BBM NAIK, MASYARAKAT MENGHARGAI ENERGI
Di negara maju seperti di Eropa Barat, pemerintahnya hanya sedikit memberikan subsidi untuk produk energi, bahkan ada yang tidak memberikan subsidi sama sekali, sekalipun negara tersebut kaya akan minyak.
Contoh, Norwegia misalnya, yang dianggap salah satu negara paling maju di dunia dan negara kaya minyak dengan jumlah ekspor minyak mencapai 1,6 juta barrel per hari alias negara pengekspor minyak terbanyak ke 9 di dunia, disana harga minyak mencapai 2,26 USD per liter, malah lebih mahal dibanding harga minyak di pasar internasional yang besarnya sekitar 1,5 USD. Artinya pemerintah disana sama sekali tidak memberikan subsidi minyak bagi warganya. Hal yang sama juga terjadi untuk produk gas dan listrik.
Masyarakat Norwegia dipaksa untuk belajar menghemat energi. Bahwa kalau mereka tidak mau bayar mahal, ya kurangi pemakaian, gunakan listrik, gas, dan minyak hanya untuk hal yang penting-penting saja. Begitu kira-kira pesan pemerintahnya. Jadi tidak seperti di Indonesia, orang belanja 100 meter saja sudah bawa motor, lampu dan TV menyala 24 jam, lebih memilih naik mobil pribadi yang isinya cuma 1-2 orang dibanding kendaraan umum. Masyarakat kita terutama yang ekonominya kelas menengah ke atas sangat tidak menghargai energi karena saking murahnya produk tersebut.
Kembali soal Norwegia, jika warganya dipaksa membeli minyak sesuai harga minyak dunia, lantas keuntungan penjualan minyak baik dalam negeri maupun ekspor dibawa kemana? Tidak lain dialihkan untuk hal yang lebih berguna dan tepat sasaran, misalnya untuk sektor pendidikan dan kesehatan. Sebagai catatan untu presiden kita ini, Norwegia adalah negara yang dianggap kualitas pendidikannya paling baik, termasuk 10 besar, tepatnya berada di posisi ke 7 berdasarkan data tahun 2007, sedang untuk kualitas sistem kesehatannya, Norwegia berada di peringkat ke 11 berdasarkan data WHO tahun 2000. Bandingkan dengan Indonesia, sudah miskin, banyak hutang, defisit minyak, sok ikut memberi subsidi minyak dengan jumlah yang besar segala, hasilnya pembangunan jadi terhambat, masyarakatnya tambah bodoh dan sakit-sakitan, karena sasarannya tidak tepat.

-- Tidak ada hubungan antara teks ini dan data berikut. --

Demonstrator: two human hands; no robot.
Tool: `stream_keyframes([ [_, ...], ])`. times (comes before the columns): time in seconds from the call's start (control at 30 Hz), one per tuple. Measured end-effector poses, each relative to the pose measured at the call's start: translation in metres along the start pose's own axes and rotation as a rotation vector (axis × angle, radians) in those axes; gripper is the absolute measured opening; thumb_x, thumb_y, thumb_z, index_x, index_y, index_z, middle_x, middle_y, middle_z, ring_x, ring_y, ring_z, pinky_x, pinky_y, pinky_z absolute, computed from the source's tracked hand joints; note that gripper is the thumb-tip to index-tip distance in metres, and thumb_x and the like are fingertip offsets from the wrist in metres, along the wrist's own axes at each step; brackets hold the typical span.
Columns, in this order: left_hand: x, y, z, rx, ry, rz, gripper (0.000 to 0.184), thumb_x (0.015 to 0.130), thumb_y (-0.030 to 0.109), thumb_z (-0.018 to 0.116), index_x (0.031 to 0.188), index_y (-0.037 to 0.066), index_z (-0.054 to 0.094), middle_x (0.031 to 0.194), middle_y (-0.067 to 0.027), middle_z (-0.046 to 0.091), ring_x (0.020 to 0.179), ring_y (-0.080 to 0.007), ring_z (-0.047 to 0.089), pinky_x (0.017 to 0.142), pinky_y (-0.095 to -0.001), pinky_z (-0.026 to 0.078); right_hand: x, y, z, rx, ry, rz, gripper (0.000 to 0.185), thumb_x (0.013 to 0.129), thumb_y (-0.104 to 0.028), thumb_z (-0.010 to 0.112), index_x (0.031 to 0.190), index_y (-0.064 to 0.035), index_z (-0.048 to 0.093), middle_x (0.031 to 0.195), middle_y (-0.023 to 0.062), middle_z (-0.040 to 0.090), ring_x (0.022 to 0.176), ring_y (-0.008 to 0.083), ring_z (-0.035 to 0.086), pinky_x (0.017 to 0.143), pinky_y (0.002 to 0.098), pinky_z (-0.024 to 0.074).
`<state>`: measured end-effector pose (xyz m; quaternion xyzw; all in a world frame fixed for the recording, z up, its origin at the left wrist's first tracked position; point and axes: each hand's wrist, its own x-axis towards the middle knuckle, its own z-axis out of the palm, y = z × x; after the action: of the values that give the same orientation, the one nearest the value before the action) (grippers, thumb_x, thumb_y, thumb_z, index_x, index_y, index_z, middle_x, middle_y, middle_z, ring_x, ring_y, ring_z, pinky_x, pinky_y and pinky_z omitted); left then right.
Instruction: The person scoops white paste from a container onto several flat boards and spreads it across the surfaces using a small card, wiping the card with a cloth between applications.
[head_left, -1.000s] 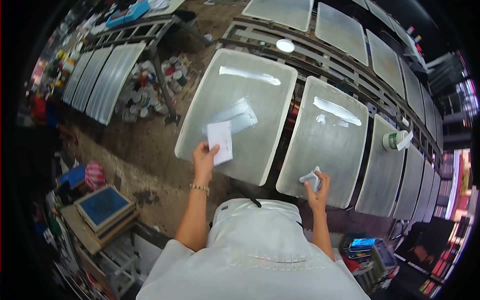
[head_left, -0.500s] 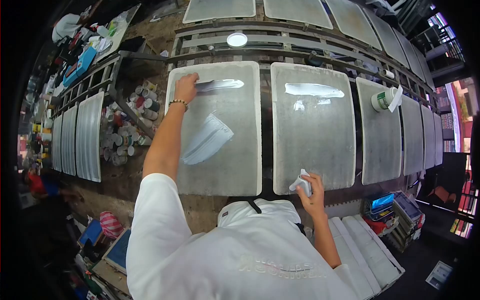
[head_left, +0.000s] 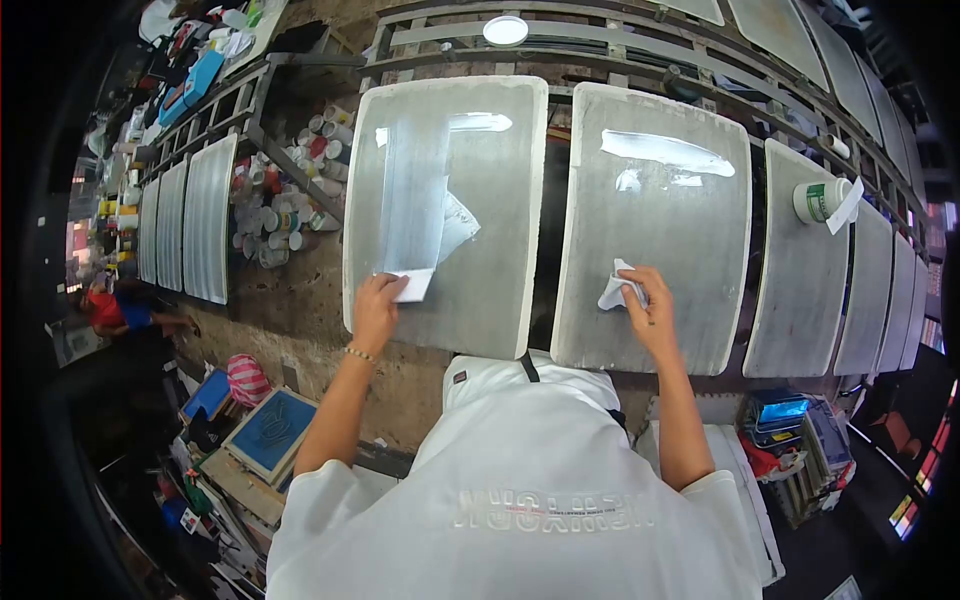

Dengan membandingkan situasi antara Negara kita dengan Norwegia kita bisa tahu mana kebijakan yang baik dan mana yang tidak. Ada negara yang bisa maju dan berhasil kenapa kebijakannya tidak dicontoh oleh presiden kita? Alasan kenapa pemerintah mempertahankan kebijakan subsidi BBM yang dari awal sudah diakui salah oleh Habibie dan SBY ini, adalah karena kebijakan pengurangan subsidi BBM sifanya tidak populer alias tidak disukai masyarakat umum, siapapun yang mengambil kebijakan ini akan dibenci dan menjadi sasaran empuk media, maka dibutuhkan pemimpin yang berani dan tegas untuk mengambil kebijakan ini, dan untuk saat ini Jokowi mampu membuktikan hal itu sekalipun baru menjabat sebagai presiden. Ini sekaligus menjadi bukti bahwa Jokowi tidak mementingkan pencitraan seperti yang selama ini dituduhkan.